“Million Dollar Arm” is a mild sports movie with a little dose of good will and local flavor. You can easily guess what you are going to get if you are aware of that this is your average Disney family movie, but it is disappointing to see the movie staying on its formulaic playbook packed with bland strategies including clichés and stereotypes, and that is really a shame considering that its story is about an interesting case of outsourcing which did happen in real life as shown at the end of the movie.
John Hamm, who will soon go through the last season of acclaimed TV series “Mad Men”, plays J.B. Bernstein, a successful sports agent who recently decided to run the agency company of his own with his partner/friend Ash Vasudevan (Aasif Mandvi) but has faced various troubles in their initial step. While they have to compete with a bigger agency which has far more resources, their financial situation is getting worse day by day, and they may not even afford their small office someday.
After going through another frustrating moment of failure during the opening scene, Bernstein comes to have more doubt on his business, but then he gets one unlikely but brilliant idea while watching an Indian cricket bowler on TV. It goes without saying that cricket and baseball are different kinds of sports, but Bernstein sees the possibility of discovering Indian cricket players who can pitch as fast as American major league pitcher, and he immediately goes for his idea. He manages to get a rich investor interested in this possibility, and he also persuades Tom House (Bill Paxton), an unorthodox baseball coach/trainer who is naturally skeptical about Bernstein’s plan but eventually agrees to join him.

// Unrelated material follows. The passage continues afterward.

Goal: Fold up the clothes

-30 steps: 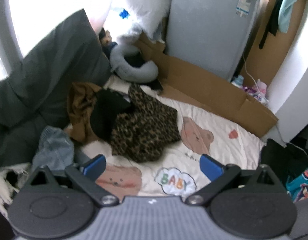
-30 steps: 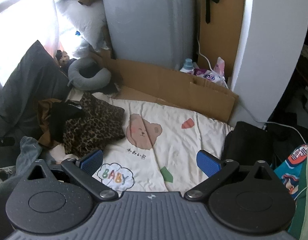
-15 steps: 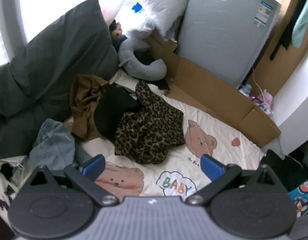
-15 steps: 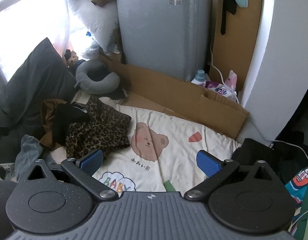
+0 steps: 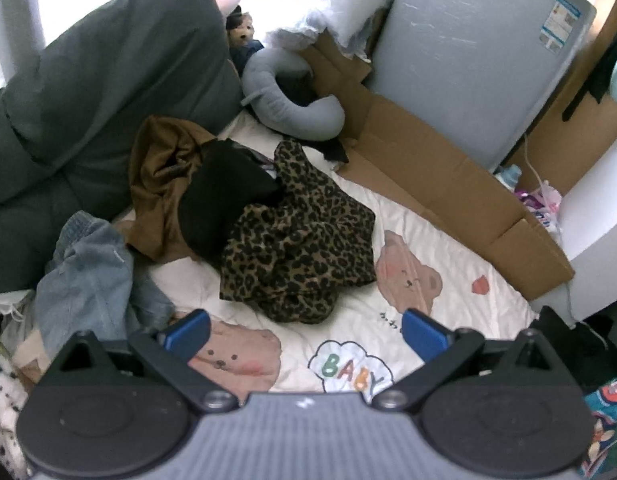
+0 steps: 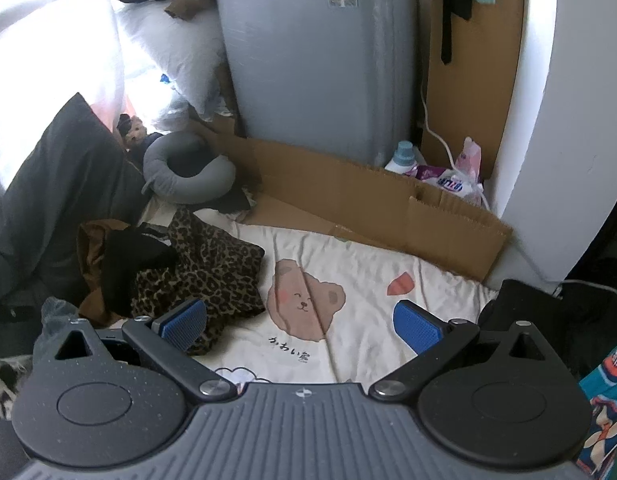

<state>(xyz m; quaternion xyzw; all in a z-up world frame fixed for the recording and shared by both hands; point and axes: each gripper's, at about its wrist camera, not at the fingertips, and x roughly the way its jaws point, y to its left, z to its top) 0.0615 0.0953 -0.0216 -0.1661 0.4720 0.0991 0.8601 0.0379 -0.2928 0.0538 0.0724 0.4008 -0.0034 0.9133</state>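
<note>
1. Landmark: the bear quilt [image 5: 448, 320], cream, printed with bears and a "BABY" cloud [image 5: 350, 368].
2. Your left gripper [image 5: 304, 332] hovers over the quilt's near edge, fingers [image 5: 186, 334] spread wide, grasping nothing.
3. Your right gripper [image 6: 300, 322] hangs above the quilt's middle, fingers [image 6: 416, 328] likewise released and empty.
4. The leopard garment [image 5: 300, 240] lies crumpled on the quilt's left half; its long axis runs from the far left toward the near right, a narrow end pointing at the far edge.
5. A black garment [image 5: 224, 196] overlaps the leopard garment's left side; a brown garment [image 5: 160, 176] lies farther left, at the quilt's left edge.
6. Jeans [image 5: 88, 272] are heaped off the quilt's near-left corner.
7. A grey neck pillow [image 5: 292, 112] sits at the quilt's far-left corner; cardboard [image 5: 448, 184] borders the far edge.
8. A dark cushion [image 5: 88, 92] leans left of the quilt.
</note>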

The most amusing part in the film is about a culture shock Bernstein experiences right after he arrives in Mumbai. While trying to understand how things can be worked out in the city where everything looks busy and messy on the streets, he meets his local assistant Vivek (Darshan Jariwala), and then he comes across Amit Rohan (Pitobash Tripathy), a baseball fan who mainly functions as a comic relief in the film as always behaving like an eager, bumbling puppy dog ready to impress its owner. Amiable in his broad role, Tripathy often looks so goofy in his performance that I was actually surprised to know later that this character does have a real-life counterpart, who is probably a lot different from how he is depicted in the film.

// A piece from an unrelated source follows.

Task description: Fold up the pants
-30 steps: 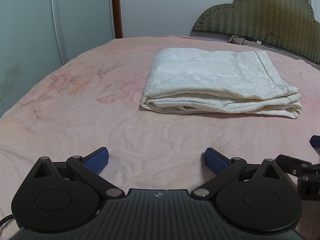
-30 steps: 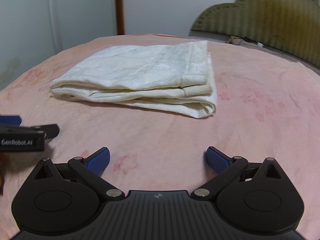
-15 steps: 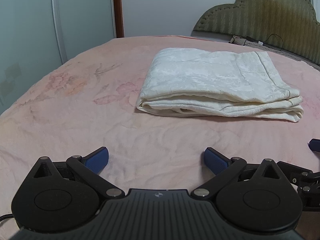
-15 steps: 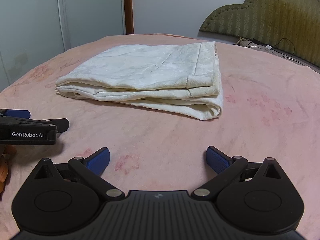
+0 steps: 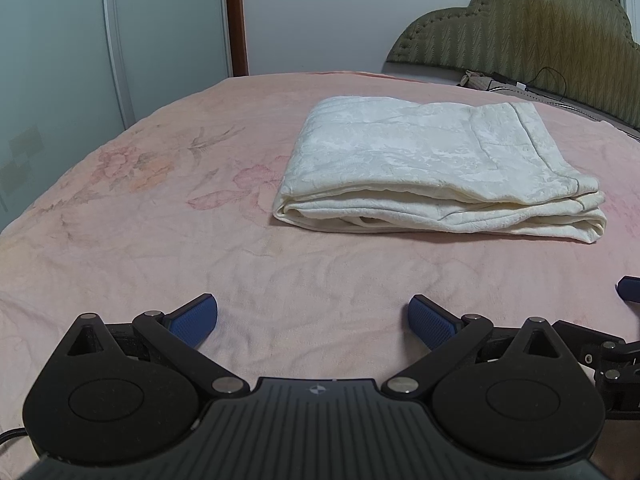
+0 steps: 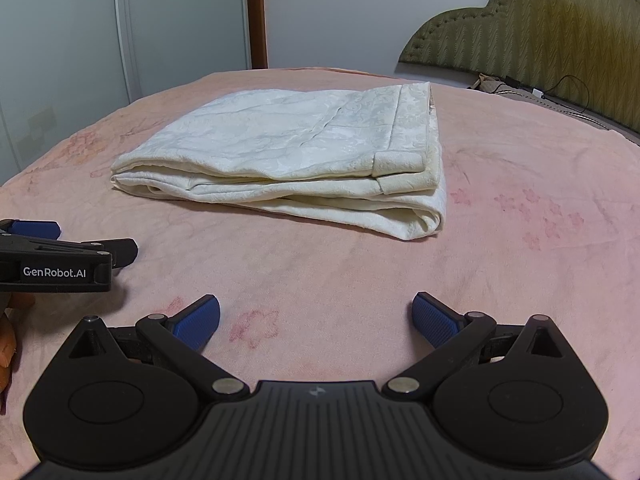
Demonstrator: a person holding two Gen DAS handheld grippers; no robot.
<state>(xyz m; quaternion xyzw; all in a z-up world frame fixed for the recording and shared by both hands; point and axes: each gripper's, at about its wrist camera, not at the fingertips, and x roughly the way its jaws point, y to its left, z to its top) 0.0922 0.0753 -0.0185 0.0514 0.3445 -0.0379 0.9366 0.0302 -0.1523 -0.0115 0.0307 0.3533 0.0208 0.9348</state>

Anyway, after Ray Poitevint (Alan Arkin, who literally sleeps through his usual deadpan mode at times), an old, cranky veteran scouter who does not look that interested in recruitment, arrives as the last member of Bernstein’s recruitment team, Bernstein and others embark on their long search for finding their potential candidates, but their first days turn out to be disappointing to say the least. They successfully promote their talent contest on the local media, and many participants are gladly willing to try themselves, but none of them can pitch faster than at least 80 miles (about 130 km) per hour.
However, they soon find a bunch of suitable recruits as they continue their journey around India, and the screenplay by Tom McCarthy focuses on two of these recruits because, well, these two lads are going to win the ticket to America at the final contest to be held (is that a spoiler?). Dinesh Patel (Madhur Mittal from “Slumdog Millionaire” (2008)) is happy to get a big chance for him and his poor family, and the same thing can be said about Rinku Singh (Suraj Sharma from “Life of Pi” (2012)).

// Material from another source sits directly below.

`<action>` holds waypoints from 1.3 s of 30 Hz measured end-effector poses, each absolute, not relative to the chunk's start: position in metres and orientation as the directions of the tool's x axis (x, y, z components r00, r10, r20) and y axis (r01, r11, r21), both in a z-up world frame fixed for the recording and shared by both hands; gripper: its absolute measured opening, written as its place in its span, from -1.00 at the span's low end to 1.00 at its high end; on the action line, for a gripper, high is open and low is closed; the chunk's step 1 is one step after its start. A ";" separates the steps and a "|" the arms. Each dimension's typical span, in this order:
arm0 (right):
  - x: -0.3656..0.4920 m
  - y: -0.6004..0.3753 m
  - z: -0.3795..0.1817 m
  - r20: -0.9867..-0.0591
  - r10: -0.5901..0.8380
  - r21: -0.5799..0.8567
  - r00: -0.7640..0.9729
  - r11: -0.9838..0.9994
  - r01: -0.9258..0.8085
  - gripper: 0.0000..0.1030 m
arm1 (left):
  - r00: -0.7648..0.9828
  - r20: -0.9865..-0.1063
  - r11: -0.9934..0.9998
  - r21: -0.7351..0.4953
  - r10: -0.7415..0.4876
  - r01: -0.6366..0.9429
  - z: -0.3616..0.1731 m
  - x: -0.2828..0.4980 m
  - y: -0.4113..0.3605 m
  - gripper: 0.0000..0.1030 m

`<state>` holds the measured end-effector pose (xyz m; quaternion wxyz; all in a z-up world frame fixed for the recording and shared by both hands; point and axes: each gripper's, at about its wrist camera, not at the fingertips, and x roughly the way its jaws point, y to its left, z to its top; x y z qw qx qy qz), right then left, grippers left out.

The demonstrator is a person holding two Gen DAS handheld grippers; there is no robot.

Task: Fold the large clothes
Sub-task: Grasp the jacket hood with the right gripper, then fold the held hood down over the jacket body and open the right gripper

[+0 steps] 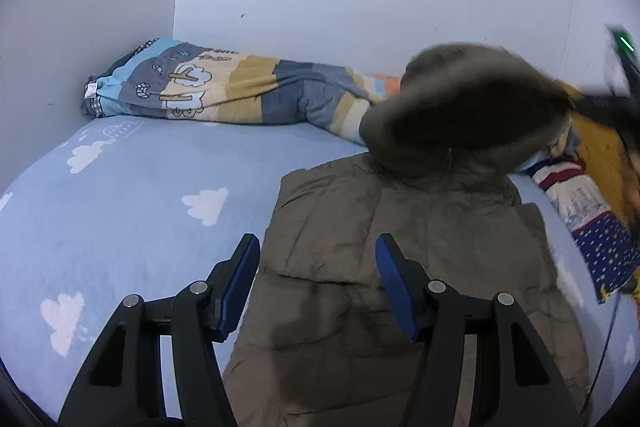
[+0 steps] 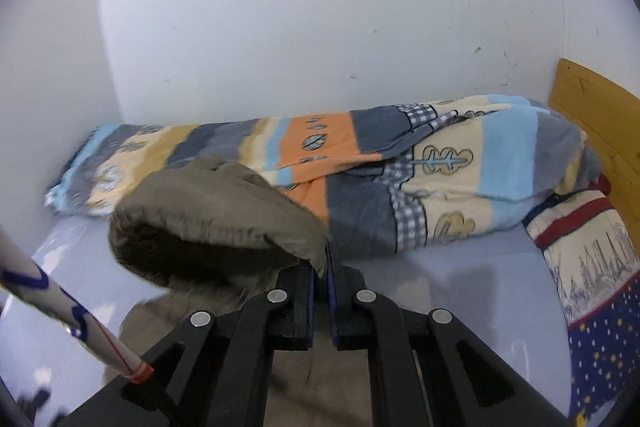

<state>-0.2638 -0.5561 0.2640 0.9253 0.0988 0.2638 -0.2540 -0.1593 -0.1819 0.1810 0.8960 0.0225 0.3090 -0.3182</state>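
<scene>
Right wrist view: my right gripper (image 2: 319,267) pinches the coat's hood (image 2: 216,219).
Hood direction: left of gripper.
Coat (image 1: 400,287) axis: toward the wall.
Left gripper (image 1: 318,263): released, above coat.

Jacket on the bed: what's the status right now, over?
Right gripper shut on hood, lifted. Left gripper open over jacket. Rolled quilt behind, not blocking.
</scene>
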 end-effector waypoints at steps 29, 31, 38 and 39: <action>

The rest of the movie becomes very predictable after Bernstein returns to US along with Patel, Singh, and Rohan, who works as the translator for these two young men while they learn more to speak English. While we definitely get the comic moments of cultural/social differences, there will also be a couple of big dramatic circumstances as you can expect from an underdog sports movie, and it is not much of a spoiler to tell you that our ambitious sports agent will be more dedicated to his potential clients like Jerry McGuire as learning to be a better person from those decent outsiders and his kind tenant Brenda Fenwick (Lake Bell, who is under-utilized in her thankless role), a young hospital intern girl who is destined be his love interest despite his current preference to bachelorhood.
John Hamm does as much as he can with his dashing likability, but his performance is often disrupted by the uneven characterization and narrative in the screenplay, and his character’s changes along the plot feel artificial and disjointed rather than organic. Bernstein behaves like a jerk in front of his recruits at one point, and then he becomes caring after being reminded that he forgets what is really important, and then he becomes less caring later when that is required by the plot. While stuck in their stereotype roles, Pitobash Tripathy, Madhur Mittal, and Suraj Sharma acquit themselves well on the whole, and I appreciate that the movie does not overlook Patel and Singh’s personal struggle as the strangers in a world very unfamiliar to them.
The movie is directed by Craig Gillespie, who previously directed a quirky comedy film “Lars and the Real Girl” (2007). That movie works despite its outrageous fictional premise while being quite funny and poignant, but “Million Dollar Arm” does not leave much impression on me, and I must say I was far more entertained by what is shown around its end credits. Yes, those two Indian guys really got such a dramatic chance of lifetime in reality, but this passable sports film looks far more synthetic compare to their truly interesting real-life story.